Summary
Tight gas carbonate fields are often faced with early water breakthrough in
the presence of fractures connected with an active aquifer. The recovery
assessment from such fields requires us to take into account the role played by
water imbibition of the matrix, which, depending on the fracture density and
rock properties, can delay water breakthrough significantly. The prediction of
such spontaneous-imbibition phenomena requires experimental measurements and
modeling in the case of rocks of complex porous structure like vuggy
carbonates. This paper gives the results of such an investigation on samples
from a vuggy carbonate field. A thorough petrophysical characterization of the
rock was carried out first, followed by water/gas imbibition experiments. Those
experiments were finally simulated numerically to check the consistency of the
experimental data set and further understand the fluid-flow behavior of those
peculiar media.
The porous structure of several samples was characterized from capillary
pressure and nuclear magnetic resonance (NMR) measurements. Spontaneous
imbibition was found to be very slow, which required the implementation of a
specific accurate measurement device. The slow kinetics was caused by the very
low mobility of water, which was measured separately as well. To explain this
flow behavior, the peculiarity of the porous structure of the rock-type
studied—fairly large vugs dispersed within a tight matrix with very small pore
thresholds—is invoked. Simulations on a representative pore-network model
actually revealed that the flow ability of the water phase is considerably
hindered in such a medium. Finally, the spontaneous-imbibition behavior was
reproduced satisfactorily with single-porosity and dual-porosity models using
the measured petrophysical parameters, thus showing the consistency of the
measured data set.
Gas-production management from vuggy carbonate reservoirs subjected to water
encroachment requires a specific evaluation of matrix-imbibition phenomenon
because the latter is ruled by unconventional flow parameters linked to the
complex two-phase-flow interactions between vugs and micropores in such
media.
Introduction
Significant gas reserves are contained in fractured vuggy carbonate
reservoirs, which may be faced with early water production leading to well
shut-in and low gas recovery.
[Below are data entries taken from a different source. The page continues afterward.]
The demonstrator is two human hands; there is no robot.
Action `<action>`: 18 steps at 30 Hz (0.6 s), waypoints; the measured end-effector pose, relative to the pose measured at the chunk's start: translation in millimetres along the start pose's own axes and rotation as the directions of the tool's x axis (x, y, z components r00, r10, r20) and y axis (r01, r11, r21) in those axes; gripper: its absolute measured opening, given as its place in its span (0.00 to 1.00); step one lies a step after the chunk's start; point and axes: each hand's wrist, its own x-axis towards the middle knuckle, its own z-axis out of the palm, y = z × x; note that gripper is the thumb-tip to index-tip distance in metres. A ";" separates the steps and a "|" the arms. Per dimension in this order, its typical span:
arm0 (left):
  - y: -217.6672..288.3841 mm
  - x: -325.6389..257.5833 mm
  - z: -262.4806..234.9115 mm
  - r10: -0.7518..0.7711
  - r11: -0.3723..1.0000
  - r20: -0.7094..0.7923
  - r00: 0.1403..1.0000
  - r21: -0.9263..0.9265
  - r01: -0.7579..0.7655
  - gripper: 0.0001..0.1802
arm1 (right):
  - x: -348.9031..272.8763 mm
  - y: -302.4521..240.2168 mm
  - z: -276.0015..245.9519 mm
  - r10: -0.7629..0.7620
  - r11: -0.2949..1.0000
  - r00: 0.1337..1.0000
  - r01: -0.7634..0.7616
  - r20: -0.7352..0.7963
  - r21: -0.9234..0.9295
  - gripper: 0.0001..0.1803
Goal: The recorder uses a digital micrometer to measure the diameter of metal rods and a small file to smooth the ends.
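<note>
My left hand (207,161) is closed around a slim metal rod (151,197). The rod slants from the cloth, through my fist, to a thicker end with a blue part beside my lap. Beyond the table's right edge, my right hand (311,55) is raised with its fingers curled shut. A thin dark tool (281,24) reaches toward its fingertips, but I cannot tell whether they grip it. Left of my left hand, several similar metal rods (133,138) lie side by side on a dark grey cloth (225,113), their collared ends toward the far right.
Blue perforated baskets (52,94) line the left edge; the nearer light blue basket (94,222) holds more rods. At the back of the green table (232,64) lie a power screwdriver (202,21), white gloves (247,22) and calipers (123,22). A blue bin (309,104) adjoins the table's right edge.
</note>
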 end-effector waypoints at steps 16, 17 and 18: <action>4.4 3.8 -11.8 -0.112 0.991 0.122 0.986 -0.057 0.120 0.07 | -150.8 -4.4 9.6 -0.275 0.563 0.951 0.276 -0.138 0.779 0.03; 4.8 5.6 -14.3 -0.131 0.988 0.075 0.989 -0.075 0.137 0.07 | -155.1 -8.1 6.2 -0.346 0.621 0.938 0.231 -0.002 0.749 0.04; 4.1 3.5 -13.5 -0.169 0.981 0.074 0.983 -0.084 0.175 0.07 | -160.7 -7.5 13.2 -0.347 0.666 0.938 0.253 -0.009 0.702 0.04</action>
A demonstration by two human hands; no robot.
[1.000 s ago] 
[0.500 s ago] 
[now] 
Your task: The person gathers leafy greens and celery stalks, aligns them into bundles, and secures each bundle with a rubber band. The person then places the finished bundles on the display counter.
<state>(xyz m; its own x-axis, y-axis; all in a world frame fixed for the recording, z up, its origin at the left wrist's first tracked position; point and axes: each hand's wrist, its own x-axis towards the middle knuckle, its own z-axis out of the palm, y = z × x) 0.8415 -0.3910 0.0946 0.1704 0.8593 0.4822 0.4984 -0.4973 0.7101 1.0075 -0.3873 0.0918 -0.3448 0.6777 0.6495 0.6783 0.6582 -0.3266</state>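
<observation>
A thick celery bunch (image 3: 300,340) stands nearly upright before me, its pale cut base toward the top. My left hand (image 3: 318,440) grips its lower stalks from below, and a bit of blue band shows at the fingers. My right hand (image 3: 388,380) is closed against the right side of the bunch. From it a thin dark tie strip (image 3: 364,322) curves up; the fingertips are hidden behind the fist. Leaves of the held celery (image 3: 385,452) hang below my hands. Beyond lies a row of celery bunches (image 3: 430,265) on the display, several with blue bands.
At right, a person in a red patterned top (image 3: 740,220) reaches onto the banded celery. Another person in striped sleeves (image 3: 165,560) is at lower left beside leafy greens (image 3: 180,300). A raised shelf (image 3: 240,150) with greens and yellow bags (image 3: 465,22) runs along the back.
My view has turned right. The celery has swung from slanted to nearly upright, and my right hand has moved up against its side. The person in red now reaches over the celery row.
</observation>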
Several of these fractured carbonate gas fields
are located in the foothills of the Rocky Mountains, with volumes in place
exceeding 1 Tcf for the largest ones (Hnatiuk 1970; Davidson and Snowdon 1978;
Thomas et al. 1996).
Reservoirs consist of tight dolomitized carbonates with a permeability
generally less than 1 md. Fractures provide the main contribution to well
productivities but are responsible for matrix gas bypassing and early water
breakthroughs leading to premature well shut-in. Hence, most of these fields
have now reached the phase of abandonment with abnormally low gas-recovery
factors.
The key point in the understanding of these reservoirs is the natural water
imbibition of the matrix that occurs with the fracture-network invasion by
water. This natural imbibition plays a major role in the water breakthrough
time prediction at the producers and also in the final gas-recovery estimation.
This paper is a contribution to the understanding of these mechanisms in vuggy
carbonate reservoirs, where the complex pore structure (vugs) can affect the
production kinetics and the recovery from the matrix. The selected approach
consists in first performing and analyzing laboratory experiments of natural
imbibition mechanisms on representative core samples, then deriving the
parameters involved from the numerical simulation of these experiments.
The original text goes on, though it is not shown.